«De una cosa si estamos claros, la llamada pandemia mental está en pleno desarrollo y quiero ser testigo de todos los planos posibles que me brinda esta selva de caos. Los locos años veinte me invitan a cada momento a retratar el fenómeno sociópata y busco, en calles desoladas o multitudinarias, que aparezca ese estallido de descontrol, de desequilibrio.»

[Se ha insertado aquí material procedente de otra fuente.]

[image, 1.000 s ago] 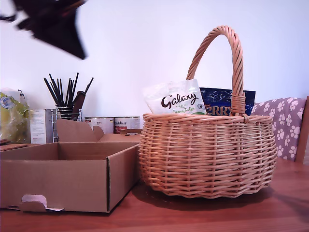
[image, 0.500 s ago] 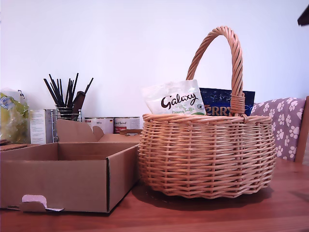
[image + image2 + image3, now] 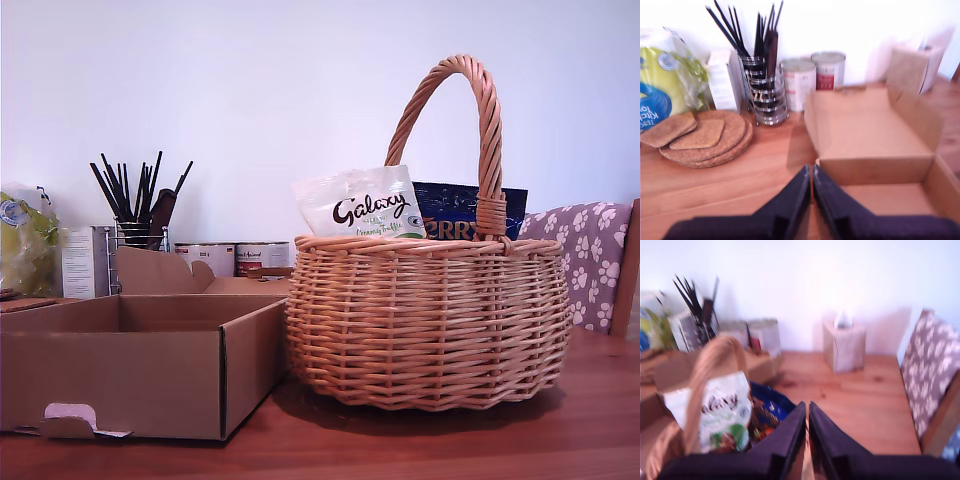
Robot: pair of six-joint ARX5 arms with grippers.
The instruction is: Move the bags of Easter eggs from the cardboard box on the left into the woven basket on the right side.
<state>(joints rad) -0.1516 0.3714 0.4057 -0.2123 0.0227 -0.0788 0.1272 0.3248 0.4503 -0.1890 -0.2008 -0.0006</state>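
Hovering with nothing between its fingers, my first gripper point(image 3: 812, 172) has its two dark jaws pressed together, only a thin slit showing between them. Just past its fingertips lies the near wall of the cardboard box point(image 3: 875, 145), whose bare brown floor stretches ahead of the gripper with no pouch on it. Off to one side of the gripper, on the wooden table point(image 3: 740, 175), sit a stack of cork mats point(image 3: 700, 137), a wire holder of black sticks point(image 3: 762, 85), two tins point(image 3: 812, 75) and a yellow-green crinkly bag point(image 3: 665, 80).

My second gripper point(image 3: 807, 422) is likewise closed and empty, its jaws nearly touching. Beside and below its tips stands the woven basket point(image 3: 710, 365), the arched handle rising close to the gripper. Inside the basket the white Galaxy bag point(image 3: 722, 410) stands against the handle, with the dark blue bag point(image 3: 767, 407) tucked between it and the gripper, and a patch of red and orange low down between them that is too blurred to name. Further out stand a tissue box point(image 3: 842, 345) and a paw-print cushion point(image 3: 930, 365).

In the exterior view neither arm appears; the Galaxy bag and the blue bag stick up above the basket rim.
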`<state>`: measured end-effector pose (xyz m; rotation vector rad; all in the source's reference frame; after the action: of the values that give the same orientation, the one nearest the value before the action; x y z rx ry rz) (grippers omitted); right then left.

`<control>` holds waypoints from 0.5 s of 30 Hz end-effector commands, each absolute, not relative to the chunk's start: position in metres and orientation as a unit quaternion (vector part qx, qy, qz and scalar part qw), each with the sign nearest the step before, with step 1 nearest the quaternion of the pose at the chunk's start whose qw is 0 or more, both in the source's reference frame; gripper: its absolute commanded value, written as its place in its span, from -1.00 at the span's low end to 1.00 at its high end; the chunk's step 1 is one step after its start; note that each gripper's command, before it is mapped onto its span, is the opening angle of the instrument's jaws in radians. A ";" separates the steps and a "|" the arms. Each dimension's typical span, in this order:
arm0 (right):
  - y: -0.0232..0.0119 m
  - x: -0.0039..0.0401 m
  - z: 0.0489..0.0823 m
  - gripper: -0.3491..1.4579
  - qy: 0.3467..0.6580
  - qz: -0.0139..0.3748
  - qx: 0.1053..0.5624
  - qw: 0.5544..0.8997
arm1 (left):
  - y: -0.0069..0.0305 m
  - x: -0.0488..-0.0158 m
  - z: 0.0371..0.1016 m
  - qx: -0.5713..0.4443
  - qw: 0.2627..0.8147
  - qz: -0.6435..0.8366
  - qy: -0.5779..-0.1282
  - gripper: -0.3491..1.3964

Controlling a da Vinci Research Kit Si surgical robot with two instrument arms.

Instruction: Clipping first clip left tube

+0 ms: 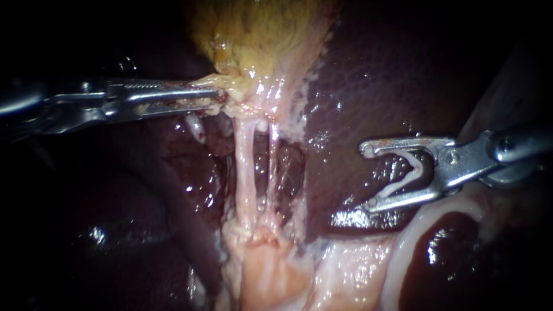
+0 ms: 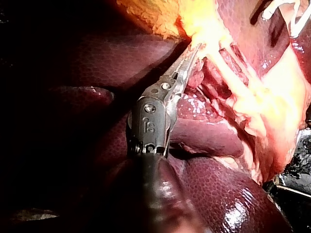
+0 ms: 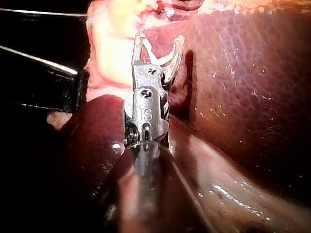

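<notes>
1. Looked like the approach step: white V-shaped plastic clip (image 1: 416, 170) loaded, but not yet around anything.
2. Had the left instrument (image 1: 216, 95) with its slim jaws clamped on the pale lower edge of the yellowish, fatty-looking gallbladder (image 1: 259, 29), apparently keeping the tubes stretched.
3. Had the right instrument (image 1: 368, 175) with its jaws spread wide, the clip seated between them and touching both. Hovered over the dark red-brown liver (image 1: 391, 75), well apart from the tubes.
4. Spotted the left tube (image 1: 245, 167), a pale pink taut strand, running from the gripped edge down into the pale tissue below. Sat just beside the thinner right tube (image 1: 272, 161), with a narrow gap between them.
5. Next move, at a guess: needed to bring the open clip across, past the right tube sitting in the way.
6. Then needed to thread one jaw through the gap so only the left tube sat inside before squeezing. Easy to catch both otherwise.
</notes>
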<state>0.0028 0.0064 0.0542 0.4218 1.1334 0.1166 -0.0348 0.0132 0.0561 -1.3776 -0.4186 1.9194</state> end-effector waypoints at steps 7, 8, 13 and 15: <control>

Despierto muy temprano en las mañanas, a lo lejos siento el primer bus en marcha lenta recogiendo a los madrugadores trabajadores que van al laburo (directo al matadero como diría un amigo). Acto seguido prendo mi tele de 14 pulgadas marca Hikato y siempre es lo mismo, la caja idiota desde temprano se encarga de recordarnos que vivimos tiempos de mucha convulsión; seguidamente somos testigos de peleas callejeras, las cámaras que todo lo captan hacen famosa a gente con desequilibrio que busca un culpable, sea quien sea, para desquitar su enferma frustración (vacío existencial lo nombran algunos terapeutas de la mente). De una cosa si estamos claros, la llamada pandemia mental está en pleno desarrollo y quiero ser testigo de todos los planos posibles que me brinda esta selva de caos. Los locos años veinte me invitan a cada momento a retratar el fenómeno sociópata y busco, en calles desoladas o multitudinarias, que aparezca ese estallido de miseria humana. Lo hago con sigilo, con cuidado, malas experiencias he tenido y ahora me muevo con un arma blanca en mis bolsillos, no como un maleante, no soy un delincuente, aunque a veces tengo el delirio de asaltar un banco y sembrar el terror disparando a los vidrios blindados de esos edificios. Me veo arrancando a toda velocidad por una autopista concesionada. Despierto luego de ese maldito afán pensando que está en juego mi vida y mi libertad, así que dejo esos turbios pensamientos solo como episodios dónde mi enfermedad mental se manifiesta y me muestra que mis neurotransmisores se mueven en distintos sentidos.
Converso con amigos que me hablan cosas interesantes, es bueno tener mentores, me digo en secreto (secreto que ya no es tal porque aquí lo estoy revelando), puesto que me instan a seguir con mi proceso de sanación, tarea que llevo a cabo tomando mis remedios y cuidándome de no meterme en problemas, cosa que no siempre se consigue por la gran cantidad de enfermos circulando por veredas y callejuelas. Por eso, por protección, porto esa arma blanca: para espantar, para que en el momento en que se manifieste el vómito incontrolable de miseria y maldad de una mente paranoide, me encuentre preparado para defenderme. Con ella ando por calles donde los resabios del estallido todavía huelen a neumático quemado, a peñascazos en el techo y en cortinas de hierro, a hordas incontrolables que destruyen todo a su paso. A veces quiero participar y ayudar a quemar o apedrear algún objetivo, pero después pienso que mi labor es documentar el hecho, no ser partícipe.
En las noches de insomnio -que son muchas- busco audiolibros sobre el estoicismo, una filosofía que ayuda a sobrellevar todo lo antes nombrado, a pensar seguido en la muerte que nos acecha siempre y desde ahí construir fortalezas que nos ayuden a valorar la vida aunque la estemos pasando mal, a pensar casi como un guerrero que precavidamente transita por su propia existencia, sin el tormento que produce una salud mental deficitaria; no solo son remedios, no solo es psicoanálisis, la curación está en primera instancia en quererse a uno mismo, en buscar el abrazo fraterno que nos resuma cinco años de terapia medicada. Sé que el vacío volverá en poco tiempo más por eso es importante el autocuidado, para que cuando nos toque caer podamos levantarnos rápido y seguir. Mientras tanto, para calmar el hambre de vacío, abro una lata de cerveza en el lugar que elijo como trinchera y espero allí el instante decisivo, la imagen que traduciré para el público expectante que deja fluir su morbo a escondidas, imágenes que muestran al hombre que sufre lleno de ira, ya sea al amparo de la locura, la indigencia o la lucha violenta contra el capital.